** Opening Given records block **

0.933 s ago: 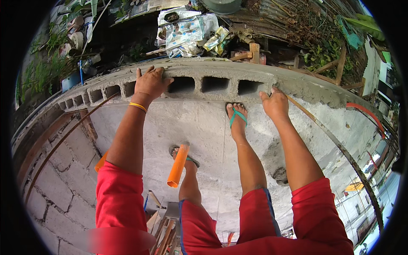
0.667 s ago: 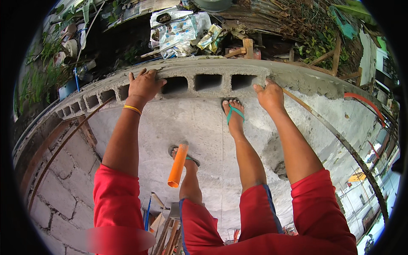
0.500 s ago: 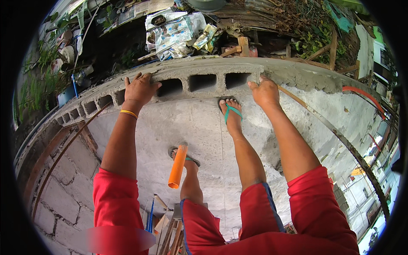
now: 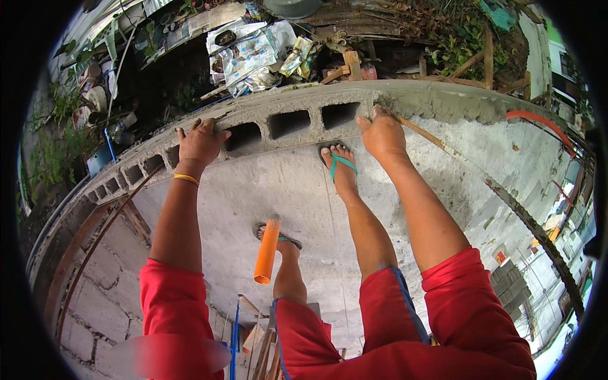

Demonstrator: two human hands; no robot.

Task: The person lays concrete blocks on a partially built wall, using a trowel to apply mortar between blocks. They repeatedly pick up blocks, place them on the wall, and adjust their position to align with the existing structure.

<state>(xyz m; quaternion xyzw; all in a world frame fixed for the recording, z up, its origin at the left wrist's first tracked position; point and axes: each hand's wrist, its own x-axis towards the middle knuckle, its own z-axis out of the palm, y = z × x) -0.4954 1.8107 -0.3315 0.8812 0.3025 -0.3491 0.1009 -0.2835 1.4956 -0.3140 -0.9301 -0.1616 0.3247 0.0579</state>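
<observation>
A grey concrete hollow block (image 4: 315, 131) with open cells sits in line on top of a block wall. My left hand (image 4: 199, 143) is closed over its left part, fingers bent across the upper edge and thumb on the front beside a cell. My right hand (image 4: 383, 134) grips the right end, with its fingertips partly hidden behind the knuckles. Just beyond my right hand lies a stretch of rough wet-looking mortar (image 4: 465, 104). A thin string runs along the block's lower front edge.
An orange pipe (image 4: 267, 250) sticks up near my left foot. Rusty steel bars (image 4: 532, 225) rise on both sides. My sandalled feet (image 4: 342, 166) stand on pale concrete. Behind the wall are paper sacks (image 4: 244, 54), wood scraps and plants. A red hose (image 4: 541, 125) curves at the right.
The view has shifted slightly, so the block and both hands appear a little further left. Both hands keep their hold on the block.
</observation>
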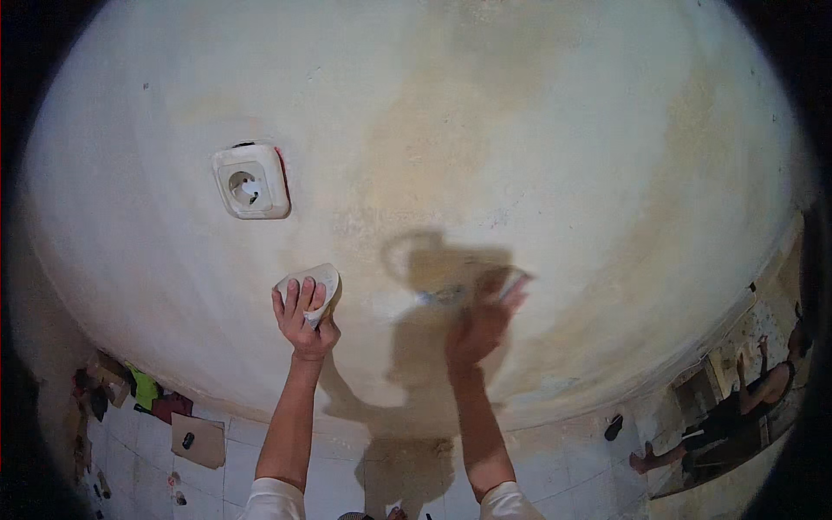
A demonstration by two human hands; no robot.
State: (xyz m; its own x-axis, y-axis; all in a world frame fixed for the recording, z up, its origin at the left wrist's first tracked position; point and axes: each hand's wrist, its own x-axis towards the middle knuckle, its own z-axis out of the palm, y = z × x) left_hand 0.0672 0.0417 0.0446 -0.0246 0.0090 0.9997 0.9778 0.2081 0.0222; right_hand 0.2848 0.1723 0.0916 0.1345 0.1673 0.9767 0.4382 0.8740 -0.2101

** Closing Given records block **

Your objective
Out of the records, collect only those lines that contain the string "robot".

Response area
Demonstrator: two human hands; no robot.
A demonstration by two human hands; no robot.

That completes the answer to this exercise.